Only you know if you are supporting him in his being strong on his own two feet, or if you are functioning as a crutch. IMO in early relationships, if one person becomes too dependent on another and ends up feeling like they don't have the opportunity to be strong individually, they can end up resenting the support and the person who offers it. There is a sort of signalling when too much support is offered...it sends a signal that you don't think that the person is capable of handling the situation on their own. Therapists and attorneys and midwives know the ins and outs of this all too well.
Most laypeople in relationships don't, and then they wonder afterwards why if they were so caring and supportive, why they ended up getting bit/dumped/left behind? It's not because of you, it's because of the way the other person experienced themselves when you helped. It's like a present. The packaging and presentation counts a lot. (The Japanese have got that down with flying colors, if you are familiar with Japanese mores of gift-giving, you'll know exactly what I'm saying.)

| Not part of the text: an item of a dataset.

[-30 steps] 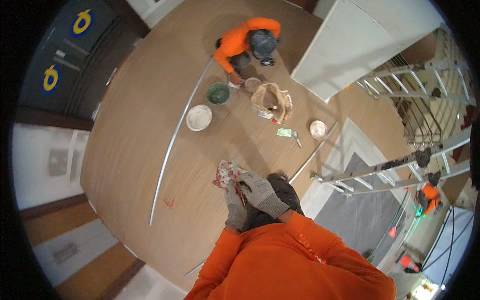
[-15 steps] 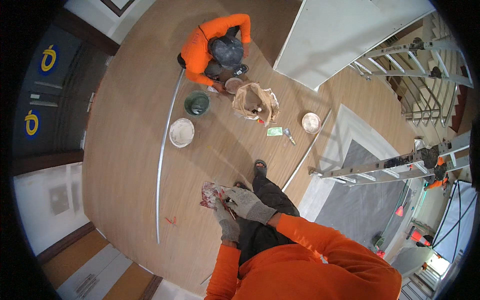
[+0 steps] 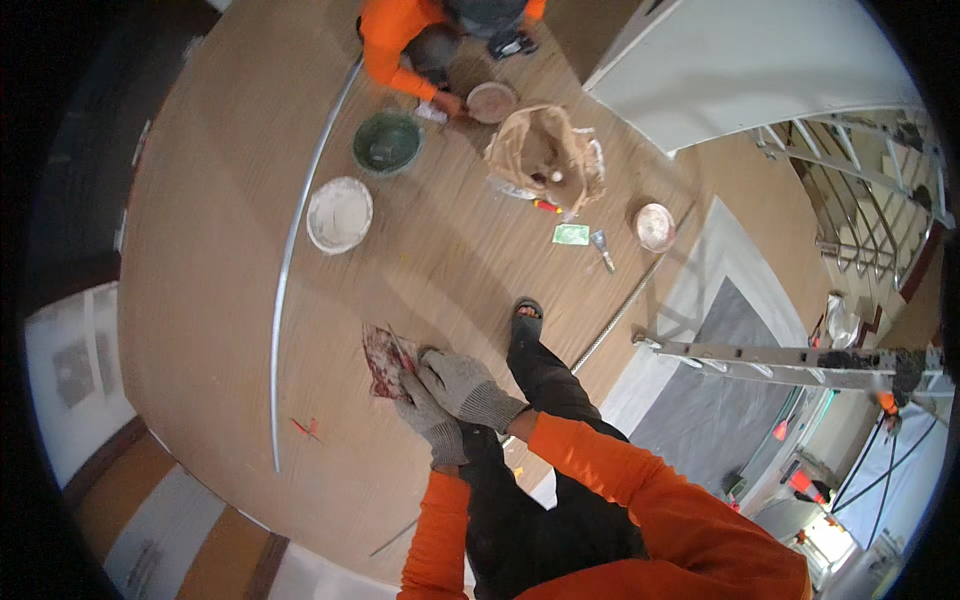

I met someone that I think would make a good partner long-term. And I am being careful NOT to get involved but to become acquainted. If I entered into any kind of relationship and accepted help other than kind words or muted appreciation of my resiliency, I know for certain I would ruin any potential relationship for myself with this person. Because I do care about the potential of the relationship, I'm choosing the distance of non-interference. It's like a seed...once it starts growing it's best to leave it alone and let it be. It knows what it's doing. There's nothing you can do other than to be aware of where it is and not interfere with what it needs to grow. It will flower, you can admire it and even enjoy the perfume...but have to wait until it pollinates to grow more of it. If you over water it will die, if you underwater it will parch, if you over-weed you'll destroy roots, if you under-weed it will be starved out, if you put a support up, the stalk will weaken or be pinched off or it can't turn to get the sun or to adapt to obstacles. Gardening is serious business. It involves a lot of hands-off time and patience. You can no more solve another person's problems than you can control the growth of a sunflower. I think love is an important ingredient but sometimes the best expression of that is a thought and not much more. I have never known true love not to take root and grow.


----------



## LVS (Apr 5, 2010)

HNU Thanks for taking time to post your reply i really appreciate it. That is true and deep way of saying things.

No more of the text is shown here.